A couple of weeks ago, when Angela posted her Ultimate Vegan Lentil Walnut Loaf, I skimmed through the ingredients and realized I had everything on hand so there was zero excuse to not give it a shot. It looked lengthy so it got pushed back to a free weekend project but it was certainly worth the wait.
I would call this a successful vegan meal! Yes Mom, even the mashed potatoes were vegan – no butter! Gasp!
Angela is so good about spelling out all the steps so this was really easy to follow. If you really want to try this recipe, please go look at her more thorough instruction.
I started out by blending the oats into a flour.

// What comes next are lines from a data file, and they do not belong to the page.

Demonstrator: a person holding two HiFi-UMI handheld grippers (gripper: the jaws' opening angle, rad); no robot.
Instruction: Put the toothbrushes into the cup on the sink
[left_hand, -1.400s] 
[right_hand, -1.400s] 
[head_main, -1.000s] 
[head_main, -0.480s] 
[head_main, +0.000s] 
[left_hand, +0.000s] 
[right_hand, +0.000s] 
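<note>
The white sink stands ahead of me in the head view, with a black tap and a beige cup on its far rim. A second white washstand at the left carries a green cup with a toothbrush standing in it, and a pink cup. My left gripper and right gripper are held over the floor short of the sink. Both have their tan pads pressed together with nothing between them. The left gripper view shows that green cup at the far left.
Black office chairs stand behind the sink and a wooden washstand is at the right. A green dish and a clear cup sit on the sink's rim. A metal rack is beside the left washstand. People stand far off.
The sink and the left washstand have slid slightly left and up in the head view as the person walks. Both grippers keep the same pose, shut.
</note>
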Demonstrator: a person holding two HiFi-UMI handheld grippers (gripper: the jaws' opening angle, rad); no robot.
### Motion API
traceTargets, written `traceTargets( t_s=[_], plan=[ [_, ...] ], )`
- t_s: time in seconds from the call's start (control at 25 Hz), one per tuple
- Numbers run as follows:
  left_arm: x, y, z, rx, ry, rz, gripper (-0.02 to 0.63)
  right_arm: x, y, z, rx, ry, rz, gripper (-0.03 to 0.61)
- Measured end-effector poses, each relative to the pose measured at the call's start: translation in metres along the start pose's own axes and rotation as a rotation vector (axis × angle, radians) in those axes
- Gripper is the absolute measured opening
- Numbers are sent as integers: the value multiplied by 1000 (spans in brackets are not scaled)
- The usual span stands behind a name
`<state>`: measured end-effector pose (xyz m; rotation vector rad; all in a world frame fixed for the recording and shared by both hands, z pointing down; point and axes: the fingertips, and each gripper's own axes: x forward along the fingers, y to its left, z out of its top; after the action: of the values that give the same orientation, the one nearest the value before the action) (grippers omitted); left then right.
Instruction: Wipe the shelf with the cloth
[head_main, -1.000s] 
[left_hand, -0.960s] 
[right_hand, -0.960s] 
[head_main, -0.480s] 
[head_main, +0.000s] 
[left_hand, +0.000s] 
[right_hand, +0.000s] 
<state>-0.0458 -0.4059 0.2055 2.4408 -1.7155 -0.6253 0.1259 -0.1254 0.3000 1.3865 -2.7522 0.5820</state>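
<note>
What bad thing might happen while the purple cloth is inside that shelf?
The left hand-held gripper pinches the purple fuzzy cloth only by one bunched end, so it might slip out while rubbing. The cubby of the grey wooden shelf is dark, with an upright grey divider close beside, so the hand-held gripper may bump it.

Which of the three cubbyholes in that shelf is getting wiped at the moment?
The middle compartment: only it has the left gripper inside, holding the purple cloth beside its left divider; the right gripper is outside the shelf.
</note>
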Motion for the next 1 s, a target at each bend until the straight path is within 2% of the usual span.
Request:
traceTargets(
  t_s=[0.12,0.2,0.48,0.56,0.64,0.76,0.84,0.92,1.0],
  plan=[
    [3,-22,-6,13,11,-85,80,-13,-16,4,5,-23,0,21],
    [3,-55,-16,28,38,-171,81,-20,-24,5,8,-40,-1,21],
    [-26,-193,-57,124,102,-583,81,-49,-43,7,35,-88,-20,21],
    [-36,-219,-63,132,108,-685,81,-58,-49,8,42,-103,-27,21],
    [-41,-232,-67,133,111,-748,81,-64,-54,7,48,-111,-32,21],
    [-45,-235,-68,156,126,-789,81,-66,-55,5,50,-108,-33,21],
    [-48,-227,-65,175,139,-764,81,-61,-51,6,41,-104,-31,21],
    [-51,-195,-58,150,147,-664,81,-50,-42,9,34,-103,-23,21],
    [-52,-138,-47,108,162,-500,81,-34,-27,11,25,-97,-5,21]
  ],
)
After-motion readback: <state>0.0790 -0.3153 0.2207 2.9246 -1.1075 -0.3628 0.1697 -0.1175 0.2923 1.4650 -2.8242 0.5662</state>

And cooking up the lentils in broth.
Then puree 75% of the lentils.
Sauté onion in olive oil.
Add in shredded carrot, apple, and toasted walnuts. A little too toasty, apparently.
Oh, and craisens. Angela uses raisens. I only had craisens. I think it worked just fine.
Combine lentils, flour, breadcrumbs (mine are gluten-free and therefore neon yellow), flax “eggs” and ground flax, thyme, and the sautéed ingredients.
Press it into a lined pan.
Top with the ketchup glaze: ketchup, maple syrup, and balsamic vinegar.
It held together nicely – I was worried about that, especially since I used gluten-free bread crumbs.
I’m not sure I would make this again; it took two hours to complete which is generally more effort than I like to put in to a meal. I’m a lazy cook. Can’t help it. But the flavor was good – though not a replacement for my beloved meatloaf. And it says something if my meatlovin’ husband liked it!
Curious about the nutritionals? I plugged them into SparkPeople here.
PS – if you make this, double the sauce on top!